Most practical heat recovery approach for natatorium exhaust air:

Configuration:

Exhaust coil: Mounted in exhaust air stream near dehumidifier
Supply coil: Mounted in outdoor air intake stream
Pumped glycol loop: Circulates between coils, transferring heat
Controls: Modulating valve or variable-speed pump regulates heat transfer

Advantages:

Sensible-only heat recovery (no moisture transfer to supply air)
Coils can be separated by distance (no cross-contamination)
Modulation allows optimization for varying conditions
No moving parts in air streams (compared to rotary wheels)

Performance:

Effectiveness: 45-65% sensible recovery
Lower than plate/wheel exchangers but acceptable given other constraints

Example calculation:

Exhaust air: 10,000 cfm at 82°F Outdoor air: 10,000 cfm at 10°F (winter design) Heat recovery effectiveness: 55%

Temperature rise of outdoor air: ΔT = 0.55 × (82 - 10) = 0.55 × 72 = 39.6°F

Outdoor air entering building after heat recovery: T_supply = 10 + 39.6 = 49.6°F (instead of 10°F)

Heating energy saved: Q = 1.08 × cfm × ΔT = 1.08 × 10,000 × 39.6 = 428,000 Btu/h

Annual savings (5,000 heating hours at $0.06/kWh electric): 428,000 Btu/h × 5,000 h / 3,413 Btu/kWh × $0.06/kWh = $37,600 per year

Typical payback: 3-7 years depending on climate and energy costs.

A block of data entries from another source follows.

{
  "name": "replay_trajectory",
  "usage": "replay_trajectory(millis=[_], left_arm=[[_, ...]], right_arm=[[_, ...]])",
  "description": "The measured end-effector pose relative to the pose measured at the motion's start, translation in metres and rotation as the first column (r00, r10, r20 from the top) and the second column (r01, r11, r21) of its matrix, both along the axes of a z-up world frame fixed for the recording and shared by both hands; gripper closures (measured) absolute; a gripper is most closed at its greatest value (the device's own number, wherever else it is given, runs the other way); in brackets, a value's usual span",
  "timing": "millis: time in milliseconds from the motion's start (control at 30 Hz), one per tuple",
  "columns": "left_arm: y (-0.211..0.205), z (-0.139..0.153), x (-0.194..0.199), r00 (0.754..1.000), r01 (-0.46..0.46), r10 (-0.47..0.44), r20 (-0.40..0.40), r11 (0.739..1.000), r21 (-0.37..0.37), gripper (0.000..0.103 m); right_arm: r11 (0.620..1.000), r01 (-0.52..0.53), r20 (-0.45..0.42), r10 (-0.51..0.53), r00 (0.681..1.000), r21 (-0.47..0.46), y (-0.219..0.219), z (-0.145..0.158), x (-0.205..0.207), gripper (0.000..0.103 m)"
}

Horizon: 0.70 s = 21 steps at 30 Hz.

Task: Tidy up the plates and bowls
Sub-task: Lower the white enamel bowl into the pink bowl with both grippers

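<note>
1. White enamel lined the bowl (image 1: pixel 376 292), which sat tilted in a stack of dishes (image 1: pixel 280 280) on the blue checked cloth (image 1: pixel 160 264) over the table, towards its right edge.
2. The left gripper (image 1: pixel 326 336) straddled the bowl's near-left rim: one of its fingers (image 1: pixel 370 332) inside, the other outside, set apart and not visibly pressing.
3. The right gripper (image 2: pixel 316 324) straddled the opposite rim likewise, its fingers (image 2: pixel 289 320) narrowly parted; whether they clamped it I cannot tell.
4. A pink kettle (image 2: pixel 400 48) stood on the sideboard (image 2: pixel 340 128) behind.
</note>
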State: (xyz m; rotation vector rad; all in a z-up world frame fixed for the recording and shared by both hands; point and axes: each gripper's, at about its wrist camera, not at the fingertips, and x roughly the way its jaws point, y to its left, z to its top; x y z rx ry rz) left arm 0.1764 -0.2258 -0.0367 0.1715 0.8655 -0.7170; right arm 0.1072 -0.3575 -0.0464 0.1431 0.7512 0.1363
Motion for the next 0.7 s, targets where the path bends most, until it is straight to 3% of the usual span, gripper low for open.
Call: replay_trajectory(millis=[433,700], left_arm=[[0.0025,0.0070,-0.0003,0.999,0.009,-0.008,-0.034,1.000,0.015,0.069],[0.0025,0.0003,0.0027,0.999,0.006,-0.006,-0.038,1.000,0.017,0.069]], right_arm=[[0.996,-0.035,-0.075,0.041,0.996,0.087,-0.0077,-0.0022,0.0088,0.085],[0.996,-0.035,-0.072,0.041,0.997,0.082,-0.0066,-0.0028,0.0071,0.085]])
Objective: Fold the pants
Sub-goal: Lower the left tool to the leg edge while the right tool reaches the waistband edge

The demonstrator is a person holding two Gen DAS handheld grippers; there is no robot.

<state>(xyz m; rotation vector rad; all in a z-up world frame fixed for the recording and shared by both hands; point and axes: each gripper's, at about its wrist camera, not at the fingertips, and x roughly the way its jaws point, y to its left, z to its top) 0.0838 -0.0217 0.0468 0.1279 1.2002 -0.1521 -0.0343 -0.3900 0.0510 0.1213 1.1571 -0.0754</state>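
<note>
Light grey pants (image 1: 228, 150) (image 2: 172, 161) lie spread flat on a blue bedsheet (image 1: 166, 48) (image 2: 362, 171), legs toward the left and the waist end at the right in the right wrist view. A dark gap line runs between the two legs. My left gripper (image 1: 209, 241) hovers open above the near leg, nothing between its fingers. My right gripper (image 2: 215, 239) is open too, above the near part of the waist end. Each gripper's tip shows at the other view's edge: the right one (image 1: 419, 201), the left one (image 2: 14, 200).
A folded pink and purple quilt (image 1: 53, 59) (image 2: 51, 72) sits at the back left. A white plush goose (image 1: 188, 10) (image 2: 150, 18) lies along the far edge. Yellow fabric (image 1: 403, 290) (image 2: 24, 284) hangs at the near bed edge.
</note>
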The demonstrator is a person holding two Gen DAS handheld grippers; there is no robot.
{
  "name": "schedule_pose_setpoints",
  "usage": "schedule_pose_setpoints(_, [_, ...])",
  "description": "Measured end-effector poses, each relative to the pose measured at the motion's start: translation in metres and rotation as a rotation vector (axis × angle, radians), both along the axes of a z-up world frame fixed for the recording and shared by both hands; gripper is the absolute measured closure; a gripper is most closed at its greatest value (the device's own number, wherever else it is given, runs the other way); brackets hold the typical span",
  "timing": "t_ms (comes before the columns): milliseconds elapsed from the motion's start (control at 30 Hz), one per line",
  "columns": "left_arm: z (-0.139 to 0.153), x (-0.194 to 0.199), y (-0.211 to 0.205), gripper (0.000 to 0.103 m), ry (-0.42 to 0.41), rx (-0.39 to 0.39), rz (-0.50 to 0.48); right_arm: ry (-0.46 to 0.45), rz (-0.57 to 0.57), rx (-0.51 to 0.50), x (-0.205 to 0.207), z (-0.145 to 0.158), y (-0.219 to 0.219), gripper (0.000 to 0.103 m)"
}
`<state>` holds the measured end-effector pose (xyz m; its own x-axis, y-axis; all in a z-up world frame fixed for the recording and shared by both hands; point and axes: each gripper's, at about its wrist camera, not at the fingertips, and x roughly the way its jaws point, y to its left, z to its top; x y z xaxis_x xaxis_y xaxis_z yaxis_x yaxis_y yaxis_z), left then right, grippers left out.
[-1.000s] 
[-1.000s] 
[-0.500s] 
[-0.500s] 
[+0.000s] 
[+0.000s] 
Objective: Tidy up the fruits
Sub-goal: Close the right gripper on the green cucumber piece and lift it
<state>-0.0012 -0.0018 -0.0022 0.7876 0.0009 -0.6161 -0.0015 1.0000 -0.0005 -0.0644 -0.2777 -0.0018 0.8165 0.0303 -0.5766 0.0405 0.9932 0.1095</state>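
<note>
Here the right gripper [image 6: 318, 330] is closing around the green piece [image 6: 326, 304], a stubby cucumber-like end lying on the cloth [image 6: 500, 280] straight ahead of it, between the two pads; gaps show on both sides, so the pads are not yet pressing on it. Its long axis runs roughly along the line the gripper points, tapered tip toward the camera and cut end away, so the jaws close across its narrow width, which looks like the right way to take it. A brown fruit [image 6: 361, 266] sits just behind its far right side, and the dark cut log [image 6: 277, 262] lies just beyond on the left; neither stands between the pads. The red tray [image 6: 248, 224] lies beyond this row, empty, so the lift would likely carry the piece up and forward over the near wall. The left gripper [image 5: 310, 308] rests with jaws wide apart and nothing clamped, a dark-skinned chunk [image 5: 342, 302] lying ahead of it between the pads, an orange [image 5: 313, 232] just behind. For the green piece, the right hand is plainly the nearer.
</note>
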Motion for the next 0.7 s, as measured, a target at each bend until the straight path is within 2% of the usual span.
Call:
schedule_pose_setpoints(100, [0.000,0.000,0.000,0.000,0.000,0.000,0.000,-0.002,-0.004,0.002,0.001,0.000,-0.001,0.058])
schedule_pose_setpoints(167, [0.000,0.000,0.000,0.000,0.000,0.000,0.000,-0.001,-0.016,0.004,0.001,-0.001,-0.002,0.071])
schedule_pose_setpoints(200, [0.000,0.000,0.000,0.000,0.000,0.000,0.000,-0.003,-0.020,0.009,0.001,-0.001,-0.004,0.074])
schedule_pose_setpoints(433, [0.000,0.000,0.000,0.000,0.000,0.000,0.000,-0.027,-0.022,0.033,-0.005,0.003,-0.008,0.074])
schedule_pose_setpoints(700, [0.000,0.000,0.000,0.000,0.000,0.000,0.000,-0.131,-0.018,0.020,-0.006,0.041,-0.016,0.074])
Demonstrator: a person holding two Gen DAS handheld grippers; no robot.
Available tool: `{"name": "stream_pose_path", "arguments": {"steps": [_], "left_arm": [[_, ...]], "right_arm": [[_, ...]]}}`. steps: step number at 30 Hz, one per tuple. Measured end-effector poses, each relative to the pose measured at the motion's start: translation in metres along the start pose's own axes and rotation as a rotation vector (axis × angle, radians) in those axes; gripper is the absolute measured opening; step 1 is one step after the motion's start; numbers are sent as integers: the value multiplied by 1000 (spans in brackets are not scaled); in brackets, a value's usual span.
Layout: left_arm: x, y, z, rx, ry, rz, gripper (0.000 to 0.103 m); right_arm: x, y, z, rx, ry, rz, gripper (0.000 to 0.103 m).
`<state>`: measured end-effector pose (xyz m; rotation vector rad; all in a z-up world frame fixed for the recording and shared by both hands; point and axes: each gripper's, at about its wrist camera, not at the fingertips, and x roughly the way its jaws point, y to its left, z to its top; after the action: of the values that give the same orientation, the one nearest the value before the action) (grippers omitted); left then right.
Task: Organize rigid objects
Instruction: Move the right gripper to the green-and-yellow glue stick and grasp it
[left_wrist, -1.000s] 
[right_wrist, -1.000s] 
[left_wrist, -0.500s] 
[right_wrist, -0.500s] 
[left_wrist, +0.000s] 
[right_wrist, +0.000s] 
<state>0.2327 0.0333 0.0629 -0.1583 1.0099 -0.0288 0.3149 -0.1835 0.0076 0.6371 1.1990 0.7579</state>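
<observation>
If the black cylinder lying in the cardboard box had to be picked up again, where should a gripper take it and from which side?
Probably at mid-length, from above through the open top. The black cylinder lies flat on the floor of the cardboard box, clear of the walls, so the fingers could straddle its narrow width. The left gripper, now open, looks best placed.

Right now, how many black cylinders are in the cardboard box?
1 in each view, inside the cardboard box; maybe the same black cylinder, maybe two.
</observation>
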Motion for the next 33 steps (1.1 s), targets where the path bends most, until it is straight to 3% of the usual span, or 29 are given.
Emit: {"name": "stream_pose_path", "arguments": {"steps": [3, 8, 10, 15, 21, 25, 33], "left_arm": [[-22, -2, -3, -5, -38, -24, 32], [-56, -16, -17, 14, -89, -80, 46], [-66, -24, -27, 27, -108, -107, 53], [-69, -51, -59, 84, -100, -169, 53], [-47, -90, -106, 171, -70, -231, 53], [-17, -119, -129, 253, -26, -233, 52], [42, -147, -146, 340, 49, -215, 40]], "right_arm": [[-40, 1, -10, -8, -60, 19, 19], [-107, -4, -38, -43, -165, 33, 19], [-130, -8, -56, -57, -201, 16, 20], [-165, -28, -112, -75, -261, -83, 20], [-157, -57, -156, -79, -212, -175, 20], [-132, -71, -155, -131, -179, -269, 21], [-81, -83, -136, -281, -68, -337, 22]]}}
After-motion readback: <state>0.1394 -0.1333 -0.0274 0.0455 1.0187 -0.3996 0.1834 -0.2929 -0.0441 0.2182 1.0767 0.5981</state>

Dedicated Outdoor Air System (DOAS) Integration

Modern natatorium designs often use separate DOAS for ventilation air:

System architecture:

DOAS unit: Conditions 100% outdoor air with heat recovery
Pool dehumidifier: Recirculates and dehumidifies pool air
Separate systems allow optimization of each function

Benefits:

Heat recovery optimized for ventilation load
Dehumidification optimized for latent load
Better part-load performance
Easier control and commissioning

DOAS features for natatoriums:

Run-around coil or plate heat exchanger (sensible recovery)
Optional energy recovery wheel with bypass for mild weather
Heating coil to bring OA to neutral temperature (~70-75°F)
DX cooling/dehumidification coil for summer conditions
Integration with pool dehumidifier controls

Pool Water Heat Recovery

Beyond dehumidifier heat recovery, other pool water heat sources can be captured.

Filter Backwash Heat Recovery

Pool filtration systems require periodic backwashing, discharging 500-2,000 gallons of 78-82°F water to drain.

Recovery approach:

Plate heat exchanger between backwash drain and pool makeup water
Pre-heats incoming makeup water (typically 50-60°F municipal supply)
Captures 70-90% of sensible heat from backwash water

Example calculation:

Daily backwash: 1,000 gallons at 80°F to drain Makeup water: 55°F Heat exchanger effectiveness: 80%

Heat recovery per backwash: Q = m × c × ΔT × effectiveness Q = 1,000 gal × 8.33 lb/gal × 1 Btu/lb·°F × (80 - 55) × 0.80 Q = 166,600 Btu per backwash event

For daily backwashing: Annual energy recovery = 166,600 × 365 = 60.8 MMBtu/year

At $15/MMBtu natural gas: $912 annual savings

Shower Drain Heat Recovery

Large pool facilities with multiple showers can recover heat from shower drain water.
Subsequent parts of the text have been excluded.